Your objective: Your output should be one number, which is how many lines in the material contain "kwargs".

Recorded data:
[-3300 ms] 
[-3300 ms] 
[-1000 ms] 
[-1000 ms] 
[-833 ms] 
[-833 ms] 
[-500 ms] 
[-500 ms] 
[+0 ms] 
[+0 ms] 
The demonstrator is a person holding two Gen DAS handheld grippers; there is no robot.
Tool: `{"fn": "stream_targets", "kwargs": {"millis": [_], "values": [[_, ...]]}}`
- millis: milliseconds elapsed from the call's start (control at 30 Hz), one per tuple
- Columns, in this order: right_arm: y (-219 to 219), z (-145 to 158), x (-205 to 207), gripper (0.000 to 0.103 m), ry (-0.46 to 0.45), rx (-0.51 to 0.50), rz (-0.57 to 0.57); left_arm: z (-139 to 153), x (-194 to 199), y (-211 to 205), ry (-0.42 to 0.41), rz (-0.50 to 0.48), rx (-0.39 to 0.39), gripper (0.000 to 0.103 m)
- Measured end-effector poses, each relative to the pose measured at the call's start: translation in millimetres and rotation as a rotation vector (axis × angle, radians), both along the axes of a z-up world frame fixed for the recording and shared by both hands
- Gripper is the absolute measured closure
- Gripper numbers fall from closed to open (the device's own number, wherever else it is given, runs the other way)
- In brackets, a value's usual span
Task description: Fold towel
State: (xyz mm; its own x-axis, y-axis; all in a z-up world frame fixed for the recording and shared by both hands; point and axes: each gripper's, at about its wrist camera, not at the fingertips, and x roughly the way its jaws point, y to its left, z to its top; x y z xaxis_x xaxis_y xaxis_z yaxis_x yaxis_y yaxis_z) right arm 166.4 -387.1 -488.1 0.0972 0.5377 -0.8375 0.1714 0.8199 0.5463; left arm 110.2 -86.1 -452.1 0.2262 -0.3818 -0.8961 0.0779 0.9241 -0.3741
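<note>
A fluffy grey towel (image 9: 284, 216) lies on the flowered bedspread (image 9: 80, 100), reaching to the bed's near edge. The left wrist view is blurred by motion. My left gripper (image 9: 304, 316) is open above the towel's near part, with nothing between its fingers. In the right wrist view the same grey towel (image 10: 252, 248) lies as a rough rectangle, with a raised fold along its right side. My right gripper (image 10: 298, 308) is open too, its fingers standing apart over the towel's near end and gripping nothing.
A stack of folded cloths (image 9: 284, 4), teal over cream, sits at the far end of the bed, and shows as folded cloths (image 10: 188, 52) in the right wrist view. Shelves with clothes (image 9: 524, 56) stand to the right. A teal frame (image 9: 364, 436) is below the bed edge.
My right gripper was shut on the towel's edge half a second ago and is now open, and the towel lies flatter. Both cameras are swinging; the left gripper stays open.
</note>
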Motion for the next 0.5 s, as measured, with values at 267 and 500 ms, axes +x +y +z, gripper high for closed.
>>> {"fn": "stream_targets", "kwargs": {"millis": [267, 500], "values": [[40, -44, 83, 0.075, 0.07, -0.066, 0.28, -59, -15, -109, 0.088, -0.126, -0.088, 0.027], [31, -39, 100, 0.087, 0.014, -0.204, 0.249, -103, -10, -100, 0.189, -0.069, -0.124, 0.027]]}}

Task solution: 2